• _WHAT IS REQUIRED_:
Scan the data beneath this task and copy each line that includes "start".

● ● ●

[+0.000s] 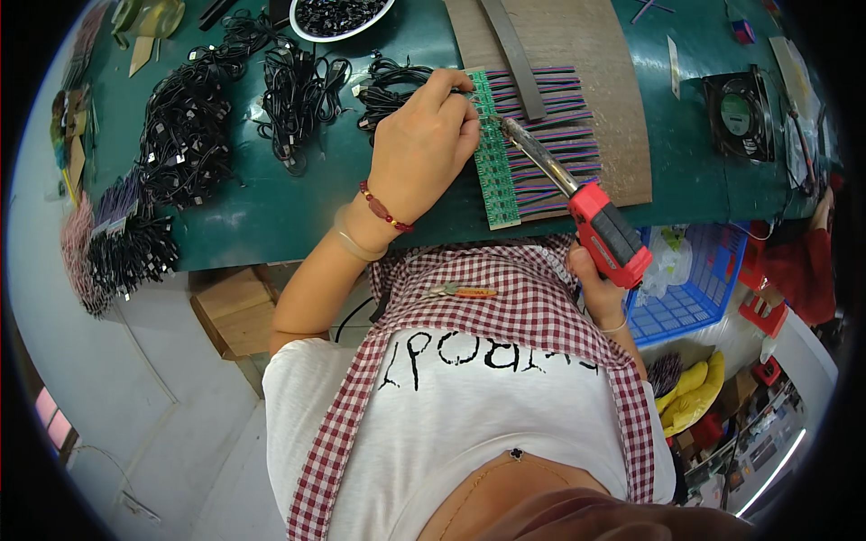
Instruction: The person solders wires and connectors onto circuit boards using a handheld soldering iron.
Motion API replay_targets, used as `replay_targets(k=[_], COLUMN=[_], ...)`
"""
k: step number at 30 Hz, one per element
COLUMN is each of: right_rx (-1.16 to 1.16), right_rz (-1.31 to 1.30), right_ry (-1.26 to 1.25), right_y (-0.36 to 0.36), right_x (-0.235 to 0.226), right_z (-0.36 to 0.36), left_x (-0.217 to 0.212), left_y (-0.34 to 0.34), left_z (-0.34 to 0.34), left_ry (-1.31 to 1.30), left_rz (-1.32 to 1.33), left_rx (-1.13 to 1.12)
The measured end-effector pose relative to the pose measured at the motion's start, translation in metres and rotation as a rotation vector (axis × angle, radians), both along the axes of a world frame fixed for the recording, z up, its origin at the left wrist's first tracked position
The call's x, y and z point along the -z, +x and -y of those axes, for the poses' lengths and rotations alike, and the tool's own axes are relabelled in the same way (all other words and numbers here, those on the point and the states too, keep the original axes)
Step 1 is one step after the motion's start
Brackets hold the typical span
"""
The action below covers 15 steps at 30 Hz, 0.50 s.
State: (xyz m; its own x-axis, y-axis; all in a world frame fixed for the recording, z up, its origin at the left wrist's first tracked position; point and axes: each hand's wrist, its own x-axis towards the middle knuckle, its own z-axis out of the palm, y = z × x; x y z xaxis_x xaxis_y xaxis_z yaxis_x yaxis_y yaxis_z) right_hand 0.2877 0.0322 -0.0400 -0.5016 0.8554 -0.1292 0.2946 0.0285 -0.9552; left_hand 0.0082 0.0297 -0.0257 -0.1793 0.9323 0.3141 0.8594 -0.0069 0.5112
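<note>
The soldering tool [588, 209] is shiny metal and plastic (the tabletop [262, 212] glossy).

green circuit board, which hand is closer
Left. The left hand is at the upper part of the green circuit board; the right hand is farther, lower right, holding the red tool.

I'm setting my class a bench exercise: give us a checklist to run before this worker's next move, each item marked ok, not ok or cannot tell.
1. Right hand holding the soldering iron: ok.
2. Tip at the green circuit board: ok; actual contact: cannot tell.
3. Tip hot: cannot tell.
4. Bare left hand well away from the tip: not ok, it looks close.
5. Grey bar lying across the upper coloured wires: ok.
6. Black cables apart from the tip: ok.
</note>
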Motion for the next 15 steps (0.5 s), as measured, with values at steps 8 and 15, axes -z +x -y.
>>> replay_targets(k=[8,15], right_rx=[-0.071,0.019], right_rz=[0.063,-0.013], right_ry=[0.085,-0.009], right_y=[-0.0030,-0.0022], right_x=[-0.0019,-0.0047], right_z=[-0.0060,-0.0034], left_x=[-0.0014,-0.0017], left_y=[0.0000,0.0011], left_z=[-0.0008,-0.0010], left_ry=[-0.010,-0.007], left_rz=[-0.004,0.001], left_rx=[0.005,-0.006])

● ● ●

• _SOLUTION_:
The measured end-effector pose relative to the pose measured at the motion's start, translation in metres and rotation as a rotation vector (axis × angle, radians), both along the axes of a world frame fixed for the recording, z up, its origin at the left wrist's first tracked position
Step 1 is one step after the motion's start

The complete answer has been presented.